Acts of corruption can be reduced if citizens and civil society groups are encouraged to demand more accountability from public officials, a development which would ensure public resources are spent on activities beneficial to the public.

Chairperson of the Parliamentary Committee on Media, Information and Communications, Susan Dossi, said this on Thursday in Lilongwe at a workshop where Malawi Human Rights Commission (MHRC) was orienting Tobacco Commission management on Access to Information law.

“It is important for public institutions to share information with the public. We believe that transparency and accountability is key. If institutions are accountable and transparent to the public, they should be able to protect the public finances that institutions use,” said Dossi.

She added that the demand for information from public bodies by citizens has now increased, saying this is very important as it will minimise the spread of false and inaccurate information.

“We believe that when the public is well informed and it has the required information, then they would not go on social media and disseminate information which is wrong, something that they are just creating,” she said.

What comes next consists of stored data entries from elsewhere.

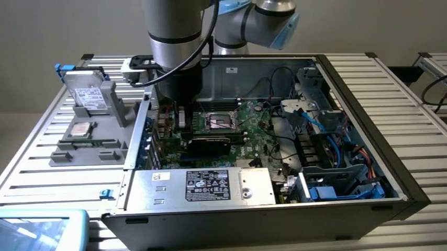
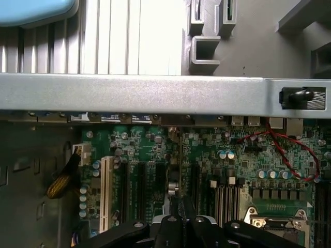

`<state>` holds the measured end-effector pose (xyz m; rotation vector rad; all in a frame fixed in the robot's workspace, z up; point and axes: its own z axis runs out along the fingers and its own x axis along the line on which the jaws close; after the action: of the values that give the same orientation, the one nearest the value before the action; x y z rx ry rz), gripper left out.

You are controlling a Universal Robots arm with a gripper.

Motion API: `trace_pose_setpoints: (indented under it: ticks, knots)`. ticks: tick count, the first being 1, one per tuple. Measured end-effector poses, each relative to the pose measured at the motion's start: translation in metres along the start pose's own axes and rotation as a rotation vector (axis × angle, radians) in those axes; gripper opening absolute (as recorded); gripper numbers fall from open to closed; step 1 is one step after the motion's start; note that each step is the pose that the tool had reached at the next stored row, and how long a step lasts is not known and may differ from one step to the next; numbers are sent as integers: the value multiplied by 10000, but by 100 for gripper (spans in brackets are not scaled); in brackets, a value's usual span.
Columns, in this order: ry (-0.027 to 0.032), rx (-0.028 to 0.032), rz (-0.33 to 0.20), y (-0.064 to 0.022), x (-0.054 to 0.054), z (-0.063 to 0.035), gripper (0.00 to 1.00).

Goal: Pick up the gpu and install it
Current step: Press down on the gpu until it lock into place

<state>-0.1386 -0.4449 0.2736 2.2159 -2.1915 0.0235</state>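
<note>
The arm reaches down into the open computer case [image 1: 363, 172] near its rear wall. My gripper [image 1: 183, 124] is low over the motherboard [image 1: 260, 133]. The gpu [image 1: 216, 142] shows as a dark, flat card standing on edge along the expansion slots beside the gripper. In the wrist view my gripper [image 2: 178, 221] is shut, and a thin dark card edge, the gpu [image 2: 174, 178], runs out from between the fingertips toward the case's rear wall [image 2: 155, 93]. It lies in line with the black slots on the motherboard [image 2: 232, 170]. I cannot tell whether the card is seated.
A grey parts tray [image 1: 73, 157] on the exterior view's left holds a silver hard drive [image 1: 89, 97] and a processor chip [image 1: 81, 128]. The power supply [image 1: 202, 185] fills the case's near side. Blue cables [image 1: 323, 125] and drive bays crowd the exterior view's right. A white slot [image 2: 106, 191] stands beside the black ones.
</note>
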Motion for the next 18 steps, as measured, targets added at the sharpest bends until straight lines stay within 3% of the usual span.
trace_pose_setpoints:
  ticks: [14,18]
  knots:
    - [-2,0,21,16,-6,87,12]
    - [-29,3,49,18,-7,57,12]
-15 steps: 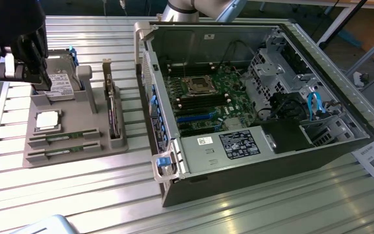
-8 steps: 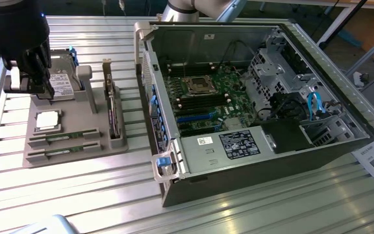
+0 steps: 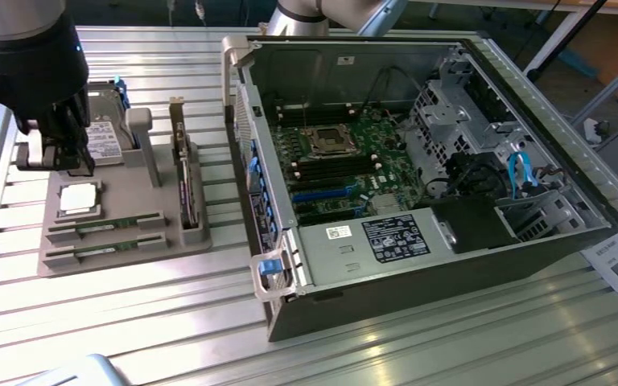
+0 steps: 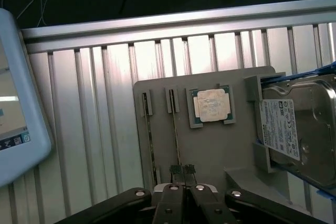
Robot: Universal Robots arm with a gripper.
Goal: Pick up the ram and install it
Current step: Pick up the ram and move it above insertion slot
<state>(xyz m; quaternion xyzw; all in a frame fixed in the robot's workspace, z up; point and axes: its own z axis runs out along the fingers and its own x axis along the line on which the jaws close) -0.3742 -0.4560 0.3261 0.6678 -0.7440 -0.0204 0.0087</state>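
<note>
Two ram sticks (image 3: pixel 105 227) (image 3: pixel 103 252), slim green boards, lie in slots at the near end of the grey holder tray (image 3: pixel 138 201). In the wrist view they show edge-on as thin dark lines (image 4: pixel 177 135) (image 4: pixel 149 135). My gripper (image 3: pixel 65 161) hangs over the tray's far end beside the hard drive (image 3: pixel 103 138), well above the sticks. In the wrist view the gripper (image 4: pixel 182 170) is shut, fingertips pressed together with nothing between them, roughly in line with one ram stick.
The tray also holds a square silver processor (image 3: pixel 78 199) (image 4: pixel 211 104) and an upright expansion card (image 3: pixel 186 189). The open computer case (image 3: pixel 566 241) lies to the exterior view's right, motherboard (image 3: pixel 341 165) exposed. A white device (image 4: pixel 16 103) sits off the tray.
</note>
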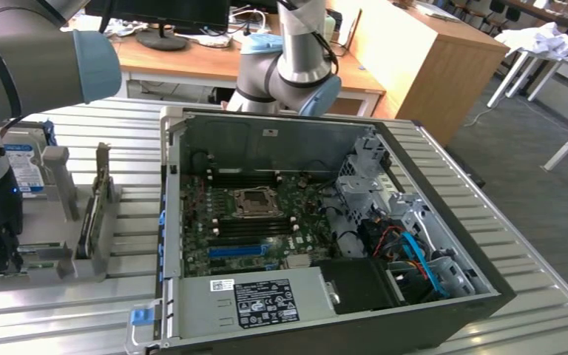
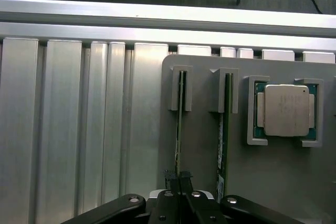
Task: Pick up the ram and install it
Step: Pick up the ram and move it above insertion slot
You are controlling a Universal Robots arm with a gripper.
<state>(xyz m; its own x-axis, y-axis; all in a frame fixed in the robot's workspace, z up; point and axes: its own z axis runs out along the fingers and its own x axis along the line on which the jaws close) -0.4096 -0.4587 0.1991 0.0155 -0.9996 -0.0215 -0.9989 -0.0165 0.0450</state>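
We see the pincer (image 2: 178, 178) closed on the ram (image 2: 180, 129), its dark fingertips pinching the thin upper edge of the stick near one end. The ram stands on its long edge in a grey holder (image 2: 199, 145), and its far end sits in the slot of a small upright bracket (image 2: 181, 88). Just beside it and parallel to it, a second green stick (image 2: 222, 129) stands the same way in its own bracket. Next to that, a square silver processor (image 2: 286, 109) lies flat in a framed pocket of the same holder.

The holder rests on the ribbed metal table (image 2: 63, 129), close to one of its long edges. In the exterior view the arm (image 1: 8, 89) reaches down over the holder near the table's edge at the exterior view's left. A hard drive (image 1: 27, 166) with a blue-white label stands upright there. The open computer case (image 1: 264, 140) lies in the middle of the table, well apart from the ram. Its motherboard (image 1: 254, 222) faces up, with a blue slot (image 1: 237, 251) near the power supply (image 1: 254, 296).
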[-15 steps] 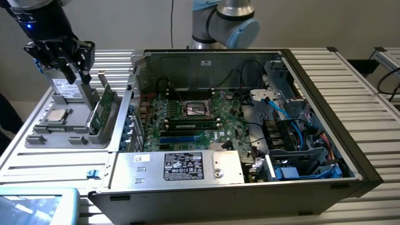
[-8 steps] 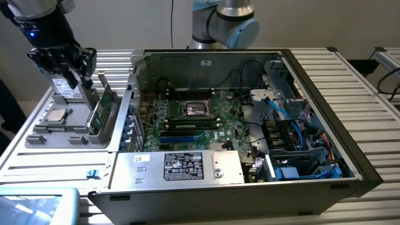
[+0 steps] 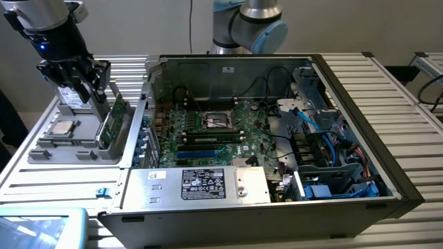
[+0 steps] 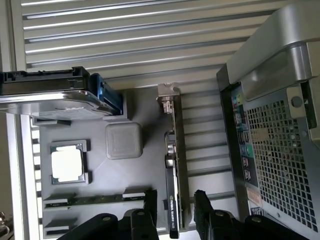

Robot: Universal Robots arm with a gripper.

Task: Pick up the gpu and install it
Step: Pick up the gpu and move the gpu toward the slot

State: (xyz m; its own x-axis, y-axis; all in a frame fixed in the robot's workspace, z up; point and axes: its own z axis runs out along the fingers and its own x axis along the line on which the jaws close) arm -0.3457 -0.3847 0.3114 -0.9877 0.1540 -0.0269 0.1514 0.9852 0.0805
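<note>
The gpu point(image 4: 173, 175) stood on its long edge in a slot of the grey tray point(image 4: 125, 175), on the side of the tray nearest the open computer case point(image 3: 277, 129). Its long axis ran along the tray's length, roughly parallel with the case's perforated rear panel point(image 4: 280, 135). The silver end bracket point(image 4: 167, 96) pointed towards the end of the tray where the hard drive point(image 4: 50, 95) stood upright. The opposite end of the card lay under the gripper point(image 4: 175, 200). From the wrist view the card was seen edge-on, a thin strip with a black, lettered upper edge. In the exterior view the gpu point(image 3: 118, 122) showed a green board face and leaned slightly.

The jaws were spread, one finger on each side of the card's end, with a gap showing on both sides; they pinched nothing. In the exterior view the gripper point(image 3: 93, 97) hung above the tray at that view's left, over the slatted counter point(image 3: 408, 104).

Also on the tray lay a processor point(image 4: 67, 165), a plain grey square block point(image 4: 123, 141) and a long narrow memory stick point(image 4: 95, 198) in its groove. Inside the case the motherboard point(image 3: 215, 129) lay exposed, with the power supply point(image 3: 201, 184) at the near edge.
</note>
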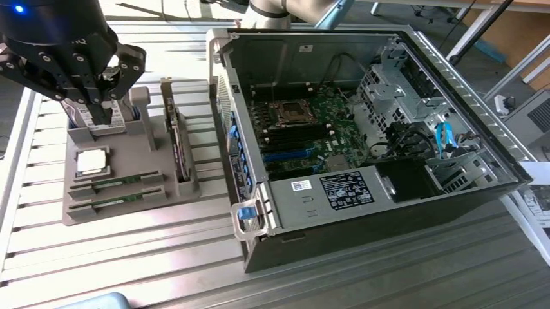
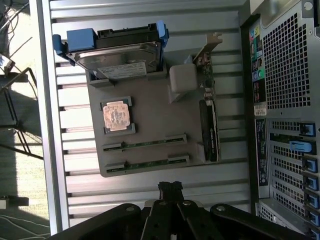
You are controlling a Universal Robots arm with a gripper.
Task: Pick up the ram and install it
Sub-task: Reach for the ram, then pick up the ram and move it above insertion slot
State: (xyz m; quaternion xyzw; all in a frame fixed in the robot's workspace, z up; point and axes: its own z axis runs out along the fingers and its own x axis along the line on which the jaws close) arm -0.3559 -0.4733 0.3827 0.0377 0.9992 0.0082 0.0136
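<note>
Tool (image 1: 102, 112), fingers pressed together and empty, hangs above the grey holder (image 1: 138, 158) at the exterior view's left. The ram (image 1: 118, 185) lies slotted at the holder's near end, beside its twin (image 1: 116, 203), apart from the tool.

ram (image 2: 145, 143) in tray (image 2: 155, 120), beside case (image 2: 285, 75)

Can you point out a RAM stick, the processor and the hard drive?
processor (image 2: 118, 116): wrist view, centre of its lid.
ram stick nearer the processor (image 2: 145, 143): wrist view, middle of its green edge.
hard drive (image 2: 120, 55): wrist view, its silver face.
</note>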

Dossi added that her committee would continue to exercise its mandate of ensuring that all public institutions are fully transparent and accountable to the people whom they govern by providing information requested by stakeholders.

She commended the Tobacco Commission for taking this step to invite MHRC to orient its (Tobacco Commission’s) staff on the Access to Information Act and Access to Information Regulations in accordance with Section 14 of the Access to Information Act.

Tobacco Commission Public Relations Officer Telephorus Chigwenembe said the company realised it is important to improve the way it makes information accessible to the public to ensure that the public is fully aware of what is happening in the industry.

He said: “We are a public institution and because of the nature of our business, we have a lot of interest from a lot of stakeholders within and outside the industry.

“Tobacco drives the economy, so a lot of people are interested in what happens in the tobacco industry.”

MHRC Civil and Political Rights Officer (Legal) Nancy Chiume said there are many gaps on the part of information holders that relate to understanding the processes and procedures on using this law in disseminating information.

Chiume, however, said there is some progress in some of the institutions that the access to Information law applies, especially on appointing information officers.

The Access to Information became law in 2017, but its implementation started in 2020. The law empowers citizens to obtain information held by public bodies.